## [WORK TO COMPLETE]
I'd ask you to write out the lines below exactly, with no images.
================
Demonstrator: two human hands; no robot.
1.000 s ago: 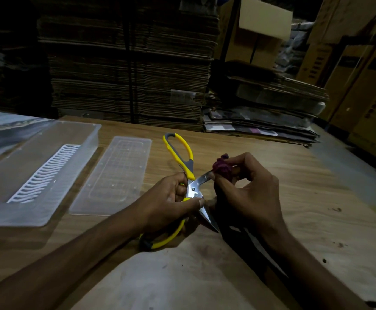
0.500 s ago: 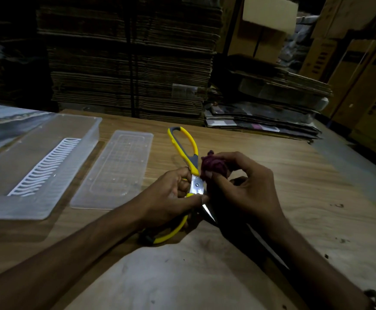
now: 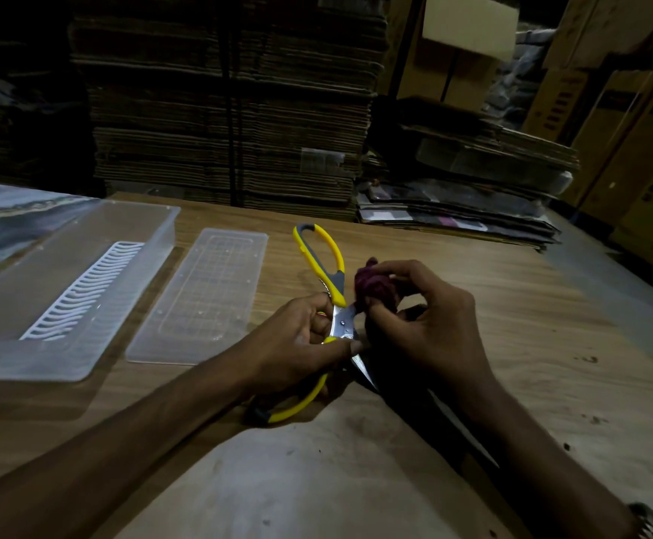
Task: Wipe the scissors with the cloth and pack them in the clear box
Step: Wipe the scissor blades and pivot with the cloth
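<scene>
Yellow-handled scissors (image 3: 326, 262) lie spread open over the wooden table, one handle loop pointing away, the other toward me. My left hand (image 3: 297, 344) grips them at the pivot. My right hand (image 3: 429, 328) pinches a bunched dark red cloth (image 3: 373, 285) against the blade beside the pivot. One blade tip pokes out below my hands; the other blade is hidden by the cloth. The clear box (image 3: 64, 289) with a white slotted insert stands open at the left, and its clear lid (image 3: 204, 297) lies flat beside it.
The wooden table (image 3: 550, 344) runs to the right, with a pale worn patch near me. Tall stacks of flattened cardboard (image 3: 231, 110) rise behind the table. Brown cartons (image 3: 628, 149) and piled sheets stand at the back right.
The cloth in my right hand has slid along the blade toward the pivot. The scissors have swung a little more upright in my left hand.
</scene>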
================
## [RESULT OF THIS EXERCISE]
Demonstrator: two human hands; no robot.
1.000 s ago: 
0.500 s ago: 
now: 
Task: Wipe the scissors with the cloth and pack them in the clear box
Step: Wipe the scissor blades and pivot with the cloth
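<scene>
Yellow-handled scissors (image 3: 326, 262) lie spread open over the wooden table, one handle loop pointing away, the other toward me. My left hand (image 3: 297, 344) grips them at the pivot. My right hand (image 3: 429, 328) pinches a bunched dark red cloth (image 3: 373, 285) against the blade beside the pivot. One blade tip pokes out below my hands; the other blade is hidden by the cloth. The clear box (image 3: 64, 289) with a white slotted insert stands open at the left, and its clear lid (image 3: 204, 297) lies flat beside it.
The wooden table (image 3: 550, 344) runs to the right, with a pale worn patch near me. Tall stacks of flattened cardboard (image 3: 231, 110) rise behind the table. Brown cartons (image 3: 628, 149) and piled sheets stand at the back right.
The cloth in my right hand has slid along the blade toward the pivot. The scissors have swung a little more upright in my left hand.
</scene>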

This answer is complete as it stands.